To do: Copy out the data below from the line containing "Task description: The" to the line containing "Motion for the", both lines included, with all images left out.
=== Recorded information ===
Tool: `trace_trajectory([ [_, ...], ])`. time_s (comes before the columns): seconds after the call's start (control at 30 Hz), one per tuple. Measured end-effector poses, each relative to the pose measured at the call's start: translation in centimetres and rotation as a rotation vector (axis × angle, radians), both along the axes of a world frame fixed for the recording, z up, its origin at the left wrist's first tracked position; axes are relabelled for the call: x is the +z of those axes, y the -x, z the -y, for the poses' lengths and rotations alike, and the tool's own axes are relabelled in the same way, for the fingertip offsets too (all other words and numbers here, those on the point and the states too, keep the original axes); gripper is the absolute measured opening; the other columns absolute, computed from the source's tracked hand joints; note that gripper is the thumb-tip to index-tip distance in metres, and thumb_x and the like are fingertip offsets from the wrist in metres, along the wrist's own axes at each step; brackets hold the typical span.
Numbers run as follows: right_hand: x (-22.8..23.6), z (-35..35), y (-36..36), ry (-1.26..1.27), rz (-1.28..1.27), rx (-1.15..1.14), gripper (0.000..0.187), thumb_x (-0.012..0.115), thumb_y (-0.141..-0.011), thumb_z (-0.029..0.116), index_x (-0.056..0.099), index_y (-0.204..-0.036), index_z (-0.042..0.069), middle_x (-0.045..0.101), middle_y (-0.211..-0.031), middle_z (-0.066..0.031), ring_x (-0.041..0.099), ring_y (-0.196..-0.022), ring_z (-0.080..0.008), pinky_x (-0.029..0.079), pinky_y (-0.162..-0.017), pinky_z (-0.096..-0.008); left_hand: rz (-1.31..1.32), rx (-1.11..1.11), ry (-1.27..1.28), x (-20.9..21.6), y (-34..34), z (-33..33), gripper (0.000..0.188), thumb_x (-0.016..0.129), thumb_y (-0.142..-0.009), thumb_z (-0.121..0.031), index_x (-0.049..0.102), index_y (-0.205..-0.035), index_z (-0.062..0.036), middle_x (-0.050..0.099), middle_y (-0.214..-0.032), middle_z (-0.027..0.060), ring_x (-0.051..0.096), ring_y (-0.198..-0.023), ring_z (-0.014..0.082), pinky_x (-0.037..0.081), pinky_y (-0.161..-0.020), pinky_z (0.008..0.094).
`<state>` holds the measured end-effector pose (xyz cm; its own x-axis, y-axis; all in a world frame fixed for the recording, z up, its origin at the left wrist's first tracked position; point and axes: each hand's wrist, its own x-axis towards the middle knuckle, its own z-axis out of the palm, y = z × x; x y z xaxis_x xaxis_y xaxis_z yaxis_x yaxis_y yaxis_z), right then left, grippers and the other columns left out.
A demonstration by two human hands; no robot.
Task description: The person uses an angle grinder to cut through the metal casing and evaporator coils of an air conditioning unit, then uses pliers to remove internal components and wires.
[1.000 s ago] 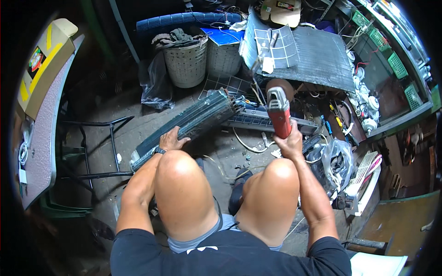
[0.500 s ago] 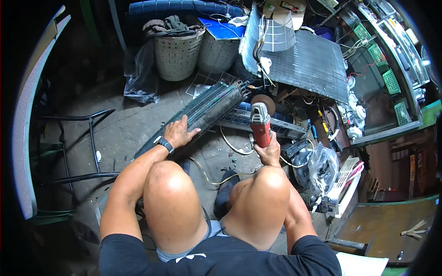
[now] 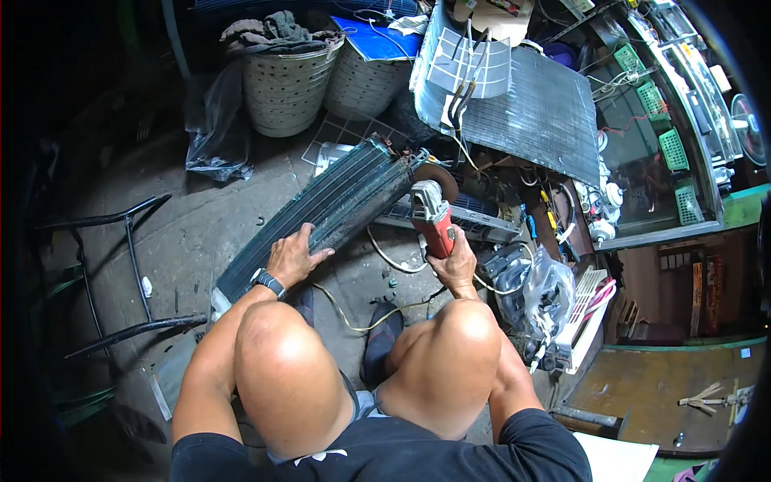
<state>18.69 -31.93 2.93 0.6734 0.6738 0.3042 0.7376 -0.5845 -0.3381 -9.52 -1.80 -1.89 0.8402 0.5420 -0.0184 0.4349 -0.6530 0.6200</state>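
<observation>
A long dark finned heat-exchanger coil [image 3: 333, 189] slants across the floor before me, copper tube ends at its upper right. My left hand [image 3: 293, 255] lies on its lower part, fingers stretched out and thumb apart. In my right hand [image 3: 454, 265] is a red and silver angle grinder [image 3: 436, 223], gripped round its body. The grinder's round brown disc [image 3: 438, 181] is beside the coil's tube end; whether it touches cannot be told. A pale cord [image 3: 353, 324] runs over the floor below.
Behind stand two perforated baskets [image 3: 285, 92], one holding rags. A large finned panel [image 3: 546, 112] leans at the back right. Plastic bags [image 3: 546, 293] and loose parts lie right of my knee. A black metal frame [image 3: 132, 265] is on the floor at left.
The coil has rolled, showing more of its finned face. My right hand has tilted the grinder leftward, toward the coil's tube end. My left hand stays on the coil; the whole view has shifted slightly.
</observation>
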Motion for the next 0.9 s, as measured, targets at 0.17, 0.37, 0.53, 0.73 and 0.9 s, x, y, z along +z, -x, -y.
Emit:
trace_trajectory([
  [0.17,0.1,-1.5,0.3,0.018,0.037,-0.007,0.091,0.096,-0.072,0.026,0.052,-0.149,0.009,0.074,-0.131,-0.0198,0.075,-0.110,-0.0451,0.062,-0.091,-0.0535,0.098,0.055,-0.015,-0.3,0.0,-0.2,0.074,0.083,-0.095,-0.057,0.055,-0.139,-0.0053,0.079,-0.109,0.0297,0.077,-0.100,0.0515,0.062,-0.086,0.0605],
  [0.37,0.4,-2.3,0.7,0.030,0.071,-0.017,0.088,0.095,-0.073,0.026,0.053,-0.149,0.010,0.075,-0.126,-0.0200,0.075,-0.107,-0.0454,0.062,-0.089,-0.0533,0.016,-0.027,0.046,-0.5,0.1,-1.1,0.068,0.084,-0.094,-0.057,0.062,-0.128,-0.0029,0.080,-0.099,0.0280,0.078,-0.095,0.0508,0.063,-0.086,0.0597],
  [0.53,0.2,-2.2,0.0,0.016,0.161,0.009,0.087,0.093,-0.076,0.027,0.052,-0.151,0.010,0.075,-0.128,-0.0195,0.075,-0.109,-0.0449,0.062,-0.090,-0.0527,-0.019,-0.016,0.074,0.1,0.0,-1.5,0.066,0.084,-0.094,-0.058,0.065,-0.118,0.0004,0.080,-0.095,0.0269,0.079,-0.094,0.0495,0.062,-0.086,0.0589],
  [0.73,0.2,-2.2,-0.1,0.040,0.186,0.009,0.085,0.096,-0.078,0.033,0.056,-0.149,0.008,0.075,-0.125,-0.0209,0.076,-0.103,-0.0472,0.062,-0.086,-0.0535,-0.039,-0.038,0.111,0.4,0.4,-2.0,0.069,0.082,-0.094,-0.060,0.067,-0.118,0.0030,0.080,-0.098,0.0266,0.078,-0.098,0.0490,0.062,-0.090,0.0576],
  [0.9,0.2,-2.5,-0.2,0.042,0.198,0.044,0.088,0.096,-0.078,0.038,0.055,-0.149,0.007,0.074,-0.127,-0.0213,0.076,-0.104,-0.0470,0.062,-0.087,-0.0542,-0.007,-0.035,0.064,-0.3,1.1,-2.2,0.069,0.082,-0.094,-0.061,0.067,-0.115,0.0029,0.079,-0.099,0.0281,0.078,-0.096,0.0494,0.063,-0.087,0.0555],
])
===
Answer to this exercise:
Task description: The person uses an angle grinder to cut through the metal casing and evaporator coils of an air conditioning unit, then uses pliers to remove internal components and wires.
[1.000 s ago] 
[0.500 s ago] 
[now] 
<state>18.69 -31.93 2.93 0.6734 0.6738 0.3042 0.7376 -0.5845 -0.3381 -9.52 -1.80 -1.89 0.8402 0.5420 -0.0184 0.4349 -0.6530 0.6200</state>
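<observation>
A long dark finned heat-exchanger coil [image 3: 333, 189] slants across the floor before me, copper tube ends at its upper right. My left hand [image 3: 293, 255] lies on its lower part, fingers stretched out and thumb apart. In my right hand [image 3: 454, 265] is a red and silver angle grinder [image 3: 436, 223], gripped round its body. The grinder's round brown disc [image 3: 438, 181] is beside the coil's tube end; whether it touches cannot be told. A pale cord [image 3: 353, 324] runs over the floor below.
Behind stand two perforated baskets [image 3: 285, 92], one holding rags. A large finned panel [image 3: 546, 112] leans at the back right. Plastic bags [image 3: 546, 293] and loose parts lie right of my knee. A black metal frame [image 3: 132, 265] is on the floor at left.
The coil has rolled, showing more of its finned face. My right hand has tilted the grinder leftward, toward the coil's tube end. My left hand stays on the coil; the whole view has shifted slightly.
</observation>
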Motion for the next 0.9 s, as measured, targets at 0.17, 0.37, 0.53, 0.73 and 0.9 s, x, y, z along +z, -x, -y.

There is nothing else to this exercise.